Task prompt: I would like every record printed again, exactly as shown.

Collection entries:
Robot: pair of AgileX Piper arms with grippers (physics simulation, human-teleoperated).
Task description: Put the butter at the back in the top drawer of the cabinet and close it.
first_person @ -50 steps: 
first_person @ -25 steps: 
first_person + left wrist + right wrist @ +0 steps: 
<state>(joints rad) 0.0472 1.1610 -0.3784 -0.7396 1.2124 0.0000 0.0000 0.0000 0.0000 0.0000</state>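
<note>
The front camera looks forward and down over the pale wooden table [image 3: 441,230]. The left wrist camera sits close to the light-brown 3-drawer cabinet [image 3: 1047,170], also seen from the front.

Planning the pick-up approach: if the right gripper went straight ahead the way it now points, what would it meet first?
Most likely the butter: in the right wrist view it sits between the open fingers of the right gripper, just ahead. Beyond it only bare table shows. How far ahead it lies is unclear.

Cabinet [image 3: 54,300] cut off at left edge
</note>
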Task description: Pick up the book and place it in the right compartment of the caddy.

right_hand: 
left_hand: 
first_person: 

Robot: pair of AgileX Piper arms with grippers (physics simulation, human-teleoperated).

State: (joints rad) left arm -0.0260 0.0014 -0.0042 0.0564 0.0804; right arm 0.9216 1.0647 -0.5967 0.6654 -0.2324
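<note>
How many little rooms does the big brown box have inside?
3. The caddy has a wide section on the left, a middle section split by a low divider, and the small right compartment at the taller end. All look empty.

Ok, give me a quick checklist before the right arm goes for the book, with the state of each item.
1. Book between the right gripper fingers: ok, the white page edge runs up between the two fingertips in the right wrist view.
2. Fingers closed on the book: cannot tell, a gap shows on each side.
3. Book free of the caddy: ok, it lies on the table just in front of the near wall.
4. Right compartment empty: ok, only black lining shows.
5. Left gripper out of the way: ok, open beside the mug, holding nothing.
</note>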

Answer to the problem:
Robot: pair of AgileX Piper arms with grippers (physics simulation, human-teleoperated).
Task description: Put the butter at the back in the top drawer of the cabinet and close it.
first_person @ -50 steps: 
first_person @ -25 steps: 
first_person + left wrist + right wrist @ +0 steps: 
<state>(joints rad) 0.0472 1.1610 -0.3784 -0.7396 1.2124 0.0000 0.0000 0.0000 0.0000 0.0000</state>
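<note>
The front camera looks forward and down over the pale wooden table [image 3: 441,230]. The left wrist camera sits close to the light-brown 3-drawer cabinet [image 3: 1047,170], also seen from the front.

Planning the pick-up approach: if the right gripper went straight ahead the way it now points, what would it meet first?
Most likely the butter: in the right wrist view it sits between the open fingers of the right gripper, just ahead. Beyond it only bare table shows. How far ahead it lies is unclear.

Cabinet [image 3: 54,300] cut off at left edge
</note>
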Task description: Pick up the book and place it in the right compartment of the caddy.

right_hand: 
left_hand: 
first_person: 

Robot: pair of AgileX Piper arms with grippers (physics simulation, human-teleoperated).

State: (joints rad) left arm -0.0260 0.0014 -0.0042 0.0564 0.0804; right arm 0.9216 1.0647 -0.5967 0.6654 -0.2324
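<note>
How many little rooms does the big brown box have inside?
3. The caddy has a wide section on the left, a middle section split by a low divider, and the small right compartment at the taller end. All look empty.

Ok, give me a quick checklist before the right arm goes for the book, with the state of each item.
1. Book between the right gripper fingers: ok, the white page edge runs up between the two fingertips in the right wrist view.
2. Fingers closed on the book: cannot tell, a gap shows on each side.
3. Book free of the caddy: ok, it lies on the table just in front of the near wall.
4. Right compartment empty: ok, only black lining shows.
5. Left gripper out of the way: ok, open beside the mug, holding nothing.
</note>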

No more work remains in this exercise.